And now that everything was happily concluded, Pausanias disbanded his army, and the men from Piraeus marched up under arms into the acropolis and offered sacrifice to Athena. When they were come down, the generals called a meeting of the Ecclesia, (21) and Thrasybulus made a speech in which, addressing the city party, he said: "Men of the city! I have one piece of advice I would tender to you; it is that you should learn to know yourselves, and towards the attainment of that self-knowledge I would have you make a careful computation of your good qualities and satisfy yourselves on the strength of which of these it is that you claim to rule over us. Is it that you are more just than ourselves? Yet the people, who are poorer--have never wronged you for the purposes of plunder; but you, whose wealth would outweight the whole of ours, have wrought many a shameful deed for the sake of gain. If, then, you have no monopoly of justice, can it be on the score of courage that you are warranted to hold your heads so high? If so, what fairer test of courage will you propose than the arbitrament of war--the war just ended? Or do you claim superiority of intelligence?--you, who with all your wealth of arms and walls, money and Peloponnesian allies, have been paralysed by men who had none of these things to aid them! Or is it on these Laconian friends of yours that you pride yourselves? What! when these same friends have dealt by you as men deal by vicious dogs. You know how that is. They put a heavy collar round the neck of the brutes and hand them over muzzled to their masters.
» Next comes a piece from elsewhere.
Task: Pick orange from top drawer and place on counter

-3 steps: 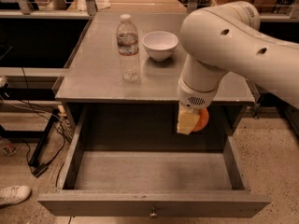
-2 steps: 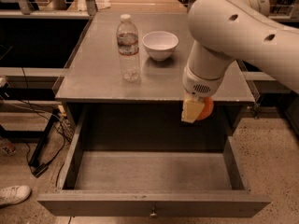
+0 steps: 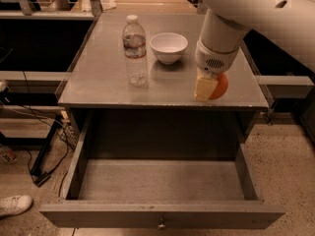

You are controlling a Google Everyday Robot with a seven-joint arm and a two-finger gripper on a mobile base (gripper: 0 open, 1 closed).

So too have the Lacedaemonians handed you over to the people, this very people whom you have injured; and now they have turned their backs and are gone. But" (turning to the mass) "do not misconceive me. It is not for me, sirs, coldly to beg of you, in no respect to violate your solemn undertakings. I go further; I beg you, to crown your list of exploits by one final display of virtue. Show the world that you can be faithful to your oaths, and flawless in your conduct." By these and other kindred arguments he impressed upon them that there was no need for anarchy or disorder, seeing that there were the ancient laws ready for use. And so he broke up (22) the assembly.
(21) I.e. the Public Assembly, see above; and reading with Sauppe after Cobet {ekklesian epoiesan}, which words are supposed to have dropt out of the MSS. Or, keeping to the MSS., translate "When the generals were come down, Thrasybulus," etc. See next note.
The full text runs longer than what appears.